Exercise: Each line of the data should be duplicated precisely.

[Stored data Boundary: Start]

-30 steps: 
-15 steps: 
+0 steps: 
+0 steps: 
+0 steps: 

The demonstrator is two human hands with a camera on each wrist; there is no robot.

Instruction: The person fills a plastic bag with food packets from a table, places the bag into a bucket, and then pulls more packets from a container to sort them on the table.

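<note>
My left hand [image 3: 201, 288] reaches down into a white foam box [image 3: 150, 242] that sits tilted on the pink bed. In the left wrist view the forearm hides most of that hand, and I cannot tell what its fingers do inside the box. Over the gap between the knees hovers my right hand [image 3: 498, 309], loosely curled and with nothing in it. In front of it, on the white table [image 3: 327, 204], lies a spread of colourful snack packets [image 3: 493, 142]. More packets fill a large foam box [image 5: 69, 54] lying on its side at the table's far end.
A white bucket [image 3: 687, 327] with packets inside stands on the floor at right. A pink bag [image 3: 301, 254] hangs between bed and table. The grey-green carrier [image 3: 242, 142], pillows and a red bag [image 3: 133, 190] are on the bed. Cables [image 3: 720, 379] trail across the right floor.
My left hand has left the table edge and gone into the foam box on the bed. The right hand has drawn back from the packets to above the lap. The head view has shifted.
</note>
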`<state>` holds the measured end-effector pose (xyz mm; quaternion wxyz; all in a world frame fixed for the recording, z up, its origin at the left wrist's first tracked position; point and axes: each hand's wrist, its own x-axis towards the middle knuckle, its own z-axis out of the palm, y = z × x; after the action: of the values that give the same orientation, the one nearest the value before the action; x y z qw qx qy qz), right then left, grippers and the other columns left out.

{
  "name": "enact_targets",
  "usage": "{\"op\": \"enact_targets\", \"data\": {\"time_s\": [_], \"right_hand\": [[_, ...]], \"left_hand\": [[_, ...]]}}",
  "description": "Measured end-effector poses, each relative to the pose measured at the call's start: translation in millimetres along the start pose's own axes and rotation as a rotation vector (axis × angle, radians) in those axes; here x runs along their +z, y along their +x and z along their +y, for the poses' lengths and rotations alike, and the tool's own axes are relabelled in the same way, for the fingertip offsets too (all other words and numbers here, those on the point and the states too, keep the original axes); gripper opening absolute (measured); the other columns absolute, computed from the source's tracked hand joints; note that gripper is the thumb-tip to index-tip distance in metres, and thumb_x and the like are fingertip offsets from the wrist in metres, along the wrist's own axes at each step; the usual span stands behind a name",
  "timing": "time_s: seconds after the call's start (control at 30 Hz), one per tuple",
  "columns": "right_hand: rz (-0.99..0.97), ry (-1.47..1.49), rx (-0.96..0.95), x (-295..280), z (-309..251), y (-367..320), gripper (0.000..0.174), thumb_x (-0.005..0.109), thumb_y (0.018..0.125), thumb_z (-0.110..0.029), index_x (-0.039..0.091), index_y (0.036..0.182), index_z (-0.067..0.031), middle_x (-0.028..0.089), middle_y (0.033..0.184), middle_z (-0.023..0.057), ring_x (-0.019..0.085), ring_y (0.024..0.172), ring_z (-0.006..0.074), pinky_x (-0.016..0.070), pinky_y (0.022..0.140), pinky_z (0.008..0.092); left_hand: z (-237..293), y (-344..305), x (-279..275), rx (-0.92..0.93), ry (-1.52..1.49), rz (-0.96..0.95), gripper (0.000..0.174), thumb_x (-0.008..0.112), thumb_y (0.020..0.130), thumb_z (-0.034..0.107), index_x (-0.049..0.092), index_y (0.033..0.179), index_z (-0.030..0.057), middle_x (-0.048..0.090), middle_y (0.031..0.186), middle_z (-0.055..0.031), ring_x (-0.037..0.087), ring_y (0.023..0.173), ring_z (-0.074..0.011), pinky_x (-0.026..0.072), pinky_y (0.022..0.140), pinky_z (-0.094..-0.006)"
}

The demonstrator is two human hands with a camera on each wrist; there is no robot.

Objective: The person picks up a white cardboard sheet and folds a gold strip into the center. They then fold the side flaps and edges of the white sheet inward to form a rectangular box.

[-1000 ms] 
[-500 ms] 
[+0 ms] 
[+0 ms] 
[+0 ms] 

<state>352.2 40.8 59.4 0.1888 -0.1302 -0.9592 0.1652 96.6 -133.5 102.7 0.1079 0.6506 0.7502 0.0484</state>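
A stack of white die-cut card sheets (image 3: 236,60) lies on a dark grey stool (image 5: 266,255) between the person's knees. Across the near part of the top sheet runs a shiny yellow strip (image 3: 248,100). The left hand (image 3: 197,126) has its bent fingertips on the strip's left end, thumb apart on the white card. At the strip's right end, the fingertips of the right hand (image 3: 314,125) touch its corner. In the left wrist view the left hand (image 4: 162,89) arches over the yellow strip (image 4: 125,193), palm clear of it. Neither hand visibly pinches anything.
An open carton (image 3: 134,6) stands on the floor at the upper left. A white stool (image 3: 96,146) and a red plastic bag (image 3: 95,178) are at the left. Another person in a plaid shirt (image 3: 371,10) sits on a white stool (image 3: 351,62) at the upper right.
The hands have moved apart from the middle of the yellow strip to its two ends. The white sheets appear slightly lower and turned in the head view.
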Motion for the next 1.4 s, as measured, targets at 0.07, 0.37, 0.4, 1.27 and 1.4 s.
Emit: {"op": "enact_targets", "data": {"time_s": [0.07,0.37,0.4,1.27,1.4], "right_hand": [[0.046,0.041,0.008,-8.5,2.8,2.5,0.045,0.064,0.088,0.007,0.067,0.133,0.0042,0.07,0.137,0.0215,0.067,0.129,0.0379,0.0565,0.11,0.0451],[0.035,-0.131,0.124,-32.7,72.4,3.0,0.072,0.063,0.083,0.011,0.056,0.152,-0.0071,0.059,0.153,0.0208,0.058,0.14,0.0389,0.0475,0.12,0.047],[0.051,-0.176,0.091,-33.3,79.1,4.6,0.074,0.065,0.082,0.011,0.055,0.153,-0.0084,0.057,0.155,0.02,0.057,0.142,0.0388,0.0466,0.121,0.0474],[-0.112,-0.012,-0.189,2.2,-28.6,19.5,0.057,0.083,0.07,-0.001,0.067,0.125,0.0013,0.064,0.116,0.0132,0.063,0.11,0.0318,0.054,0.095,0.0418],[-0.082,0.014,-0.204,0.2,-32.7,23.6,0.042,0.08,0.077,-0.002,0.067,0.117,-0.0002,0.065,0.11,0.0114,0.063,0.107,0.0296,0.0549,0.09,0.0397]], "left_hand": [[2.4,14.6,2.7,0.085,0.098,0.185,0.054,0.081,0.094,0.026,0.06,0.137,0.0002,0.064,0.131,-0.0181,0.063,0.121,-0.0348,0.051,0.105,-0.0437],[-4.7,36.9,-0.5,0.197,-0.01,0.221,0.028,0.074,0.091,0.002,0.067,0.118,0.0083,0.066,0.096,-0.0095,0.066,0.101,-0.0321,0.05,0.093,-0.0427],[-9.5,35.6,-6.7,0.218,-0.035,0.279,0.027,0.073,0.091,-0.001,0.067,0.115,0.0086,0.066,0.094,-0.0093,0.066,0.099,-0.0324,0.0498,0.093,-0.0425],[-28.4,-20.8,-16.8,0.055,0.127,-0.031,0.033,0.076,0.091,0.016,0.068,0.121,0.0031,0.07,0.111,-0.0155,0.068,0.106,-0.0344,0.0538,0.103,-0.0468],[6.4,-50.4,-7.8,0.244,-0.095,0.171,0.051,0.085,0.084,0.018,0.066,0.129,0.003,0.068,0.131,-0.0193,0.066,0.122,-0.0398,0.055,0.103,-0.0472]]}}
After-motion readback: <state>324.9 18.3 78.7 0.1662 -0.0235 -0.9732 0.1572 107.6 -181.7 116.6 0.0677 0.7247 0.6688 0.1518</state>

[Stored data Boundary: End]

Exercise solution:
-30 steps: 
-15 steps: 
+0 steps: 
+0 steps: 
+0 steps: 

The demonstrator is two human hands with a camera on each wrist; there is no robot.

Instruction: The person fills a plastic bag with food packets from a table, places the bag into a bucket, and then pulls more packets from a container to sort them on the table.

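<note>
My left hand [image 3: 201, 288] reaches down into a white foam box [image 3: 150, 242] that sits tilted on the pink bed. In the left wrist view the forearm hides most of that hand, and I cannot tell what its fingers do inside the box. Over the gap between the knees hovers my right hand [image 3: 498, 309], loosely curled and with nothing in it. In front of it, on the white table [image 3: 327, 204], lies a spread of colourful snack packets [image 3: 493, 142]. More packets fill a large foam box [image 5: 69, 54] lying on its side at the table's far end.
A white bucket [image 3: 687, 327] with packets inside stands on the floor at right. A pink bag [image 3: 301, 254] hangs between bed and table. The grey-green carrier [image 3: 242, 142], pillows and a red bag [image 3: 133, 190] are on the bed. Cables [image 3: 720, 379] trail across the right floor.
My left hand has left the table edge and gone into the foam box on the bed. The right hand has drawn back from the packets to above the lap. The head view has shifted.
</note>
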`<state>` holds the measured end-effector pose (xyz mm; quaternion wxyz; all in a world frame fixed for the recording, z up, its origin at the left wrist's first tracked position; point and axes: each hand's wrist, its own x-axis towards the middle knuckle, its own z-axis out of the palm, y = z × x; after the action: of the values that give the same orientation, the one nearest the value before the action; x y z qw qx qy qz), right then left, grippers and the other columns left out.

{
  "name": "enact_targets",
  "usage": "{\"op\": \"enact_targets\", \"data\": {\"time_s\": [_], \"right_hand\": [[_, ...]], \"left_hand\": [[_, ...]]}}",
  "description": "Measured end-effector poses, each relative to the pose measured at the call's start: translation in millimetres along the start pose's own axes and rotation as a rotation vector (axis × angle, radians) in those axes; here x runs along their +z, y along their +x and z along their +y, for the poses' lengths and rotations alike, and the tool's own axes are relabelled in the same way, for the fingertip offsets too (all other words and numbers here, those on the point and the states too, keep the original axes); gripper opening absolute (measured); the other columns absolute, computed from the source's tracked hand joints; note that gripper is the thumb-tip to index-tip distance in metres, and thumb_x and the like are fingertip offsets from the wrist in metres, along the wrist's own axes at each step; the usual span stands behind a name",
  "timing": "time_s: seconds after the call's start (control at 30 Hz), one per tuple",
  "columns": "right_hand: rz (-0.99..0.97), ry (-1.47..1.49), rx (-0.96..0.95), x (-295..280), z (-309..251), y (-367..320), gripper (0.000..0.174), thumb_x (-0.005..0.109), thumb_y (0.018..0.125), thumb_z (-0.110..0.029), index_x (-0.039..0.091), index_y (0.036..0.182), index_z (-0.067..0.031), middle_x (-0.028..0.089), middle_y (0.033..0.184), middle_z (-0.023..0.057), ring_x (-0.019..0.085), ring_y (0.024..0.172), ring_z (-0.006..0.074), pinky_x (-0.016..0.070), pinky_y (0.022..0.140), pinky_z (0.008..0.092); left_hand: z (-237..293), y (-344..305), x (-279..275), rx (-0.92..0.93), ry (-1.52..1.49), rz (-0.96..0.95), gripper (0.000..0.174), thumb_x (-0.008..0.112), thumb_y (0.020..0.130), thumb_z (-0.034..0.107), index_x (-0.049..0.092), index_y (0.033..0.179), index_z (-0.030..0.057), middle_x (-0.048..0.090), middle_y (0.031..0.186), middle_z (-0.055..0.031), ring_x (-0.037..0.087), ring_y (0.023..0.173), ring_z (-0.074..0.011), pinky_x (-0.026..0.072), pinky_y (0.022..0.140), pinky_z (-0.094..-0.006)"
}

The demonstrator is two human hands with a camera on each wrist; there is no robot.

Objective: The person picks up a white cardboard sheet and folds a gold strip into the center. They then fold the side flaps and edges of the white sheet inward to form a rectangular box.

[-1000 ms] 
[-500 ms] 
[+0 ms] 
[+0 ms] 
[+0 ms] 

<state>352.2 40.8 59.4 0.1888 -0.1302 -0.9592 0.1652 96.6 -133.5 102.7 0.1079 0.6506 0.7502 0.0484</state>
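A stack of white die-cut card sheets (image 3: 236,60) lies on a dark grey stool (image 5: 266,255) between the person's knees. Across the near part of the top sheet runs a shiny yellow strip (image 3: 248,100). The left hand (image 3: 197,126) has its bent fingertips on the strip's left end, thumb apart on the white card. At the strip's right end, the fingertips of the right hand (image 3: 314,125) touch its corner. In the left wrist view the left hand (image 4: 162,89) arches over the yellow strip (image 4: 125,193), palm clear of it. Neither hand visibly pinches anything.
An open carton (image 3: 134,6) stands on the floor at the upper left. A white stool (image 3: 96,146) and a red plastic bag (image 3: 95,178) are at the left. Another person in a plaid shirt (image 3: 371,10) sits on a white stool (image 3: 351,62) at the upper right.
The hands have moved apart from the middle of the yellow strip to its two ends. The white sheets appear slightly lower and turned in the head view.
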Motion for the next 1.4 s, as measured, targets at 0.07, 0.37, 0.4, 1.27 and 1.4 s.
Emit: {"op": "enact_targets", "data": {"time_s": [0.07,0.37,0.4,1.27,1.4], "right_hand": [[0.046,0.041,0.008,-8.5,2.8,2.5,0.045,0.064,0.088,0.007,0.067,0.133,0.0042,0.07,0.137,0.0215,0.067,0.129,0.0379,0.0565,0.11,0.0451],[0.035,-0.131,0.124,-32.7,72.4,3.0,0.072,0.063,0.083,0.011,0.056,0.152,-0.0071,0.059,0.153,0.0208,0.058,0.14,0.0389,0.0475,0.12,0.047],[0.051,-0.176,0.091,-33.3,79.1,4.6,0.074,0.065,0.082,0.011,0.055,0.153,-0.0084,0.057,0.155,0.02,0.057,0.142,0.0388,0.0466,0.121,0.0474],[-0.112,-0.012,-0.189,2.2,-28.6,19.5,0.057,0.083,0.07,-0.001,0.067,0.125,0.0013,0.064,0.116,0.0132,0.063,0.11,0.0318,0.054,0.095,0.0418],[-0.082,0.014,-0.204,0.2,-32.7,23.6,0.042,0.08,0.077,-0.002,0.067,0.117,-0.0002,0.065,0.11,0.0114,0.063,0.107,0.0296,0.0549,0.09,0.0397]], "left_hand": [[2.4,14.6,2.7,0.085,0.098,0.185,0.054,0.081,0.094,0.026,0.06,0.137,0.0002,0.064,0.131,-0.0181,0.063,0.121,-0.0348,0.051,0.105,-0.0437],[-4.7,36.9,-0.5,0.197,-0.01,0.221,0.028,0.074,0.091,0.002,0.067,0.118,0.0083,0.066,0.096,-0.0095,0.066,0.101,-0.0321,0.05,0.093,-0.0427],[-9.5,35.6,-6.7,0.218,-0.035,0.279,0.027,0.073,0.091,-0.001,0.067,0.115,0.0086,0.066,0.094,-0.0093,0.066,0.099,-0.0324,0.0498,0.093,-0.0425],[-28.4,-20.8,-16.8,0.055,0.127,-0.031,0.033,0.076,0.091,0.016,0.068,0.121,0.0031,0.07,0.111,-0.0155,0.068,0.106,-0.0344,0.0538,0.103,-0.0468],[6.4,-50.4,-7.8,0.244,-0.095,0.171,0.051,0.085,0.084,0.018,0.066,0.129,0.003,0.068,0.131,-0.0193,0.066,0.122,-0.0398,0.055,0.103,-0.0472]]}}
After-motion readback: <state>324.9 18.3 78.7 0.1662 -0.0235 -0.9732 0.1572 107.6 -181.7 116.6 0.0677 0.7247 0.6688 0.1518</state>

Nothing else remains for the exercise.